Abstract

The thermal output of an aluminum powder/liquid oxygen Thermal Radiation Simulator (TRS) is approximated to that of a rectangular pulse. The output varies as a function of time. The rise and fall times are not relatively abrupt. The problem is how to quantify the thermal output of the TRS into terms of a rectangular pulse.

Within the nuclear weapons effects community, flux, or the transient intensity of thermal radiation energy onto a surface, and fluence, the total energy irradiated onto a surface over a given time, are the determining parameters for specifying or evaluating an article’s survivability in the thermal environment. Four methods are used to determine the TRS output for these two parameters, assuming the output to be a perfect rectangular pulse. It was essential to determine which of the four methods best quantified the thermal output average flux and fluence. The four methods were compared by a computational experiment run on a personal computer.

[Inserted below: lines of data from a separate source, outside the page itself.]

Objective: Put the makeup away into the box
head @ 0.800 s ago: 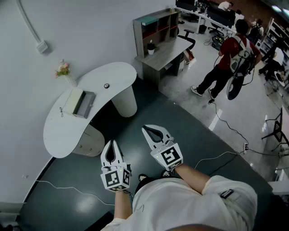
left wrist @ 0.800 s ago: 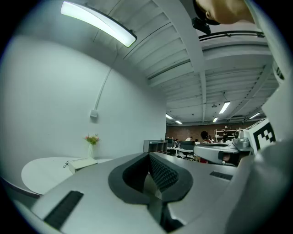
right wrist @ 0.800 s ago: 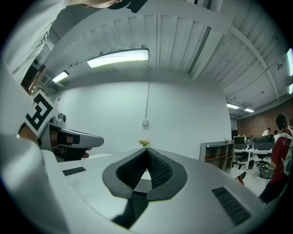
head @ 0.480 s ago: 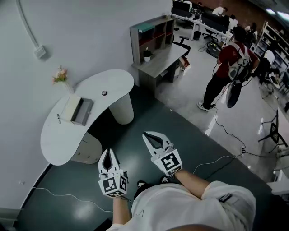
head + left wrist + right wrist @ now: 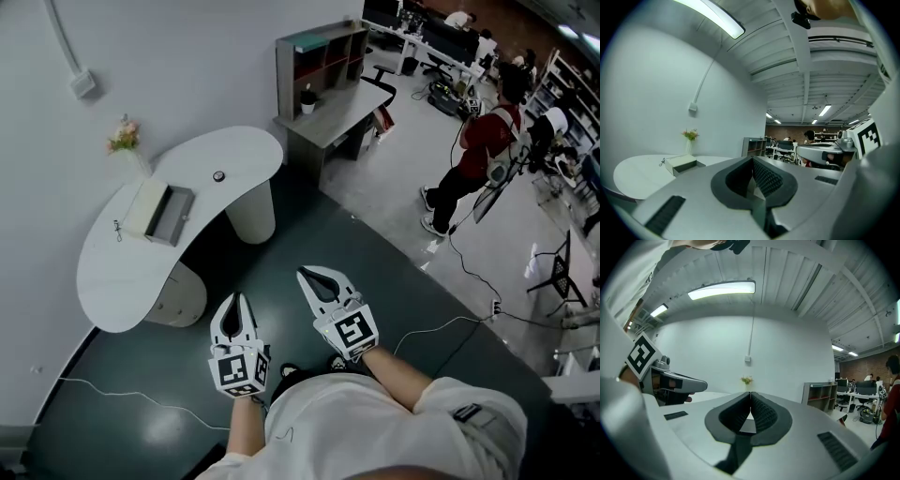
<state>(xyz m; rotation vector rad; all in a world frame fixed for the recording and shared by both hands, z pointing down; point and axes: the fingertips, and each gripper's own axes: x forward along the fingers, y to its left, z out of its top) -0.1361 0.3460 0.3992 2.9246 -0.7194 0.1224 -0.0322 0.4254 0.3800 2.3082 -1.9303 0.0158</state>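
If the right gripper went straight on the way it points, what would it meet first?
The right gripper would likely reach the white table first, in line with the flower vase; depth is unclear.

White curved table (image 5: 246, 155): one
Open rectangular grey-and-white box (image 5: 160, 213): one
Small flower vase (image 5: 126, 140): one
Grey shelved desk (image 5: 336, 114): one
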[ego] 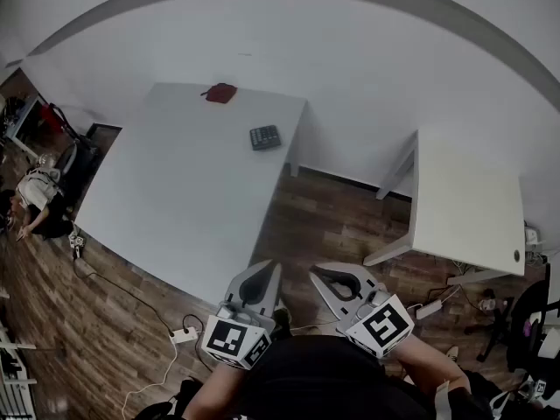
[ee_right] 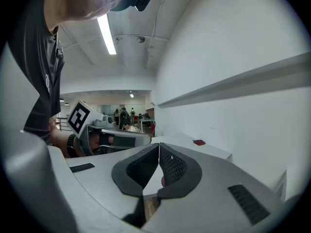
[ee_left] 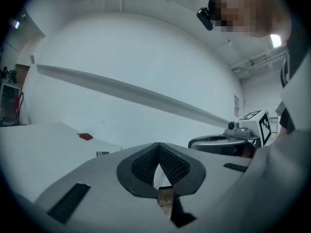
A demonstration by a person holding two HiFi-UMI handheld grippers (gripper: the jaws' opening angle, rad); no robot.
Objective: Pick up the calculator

The experiment was a simulation of five actual TRS traces irradiated onto a fictitious aluminum plate. The temperature profile of the front surface was computed using a finite difference method calculation. The traces were evaluated using the four characterization methods, generating twenty ideal thermal pulses. The temperature profile of the plate was computed using the twenty ideal thermal pulses. The resulting profiles were compared to profiles generated by the actual data to determine which of the characterization methods best evaluated the TRS output.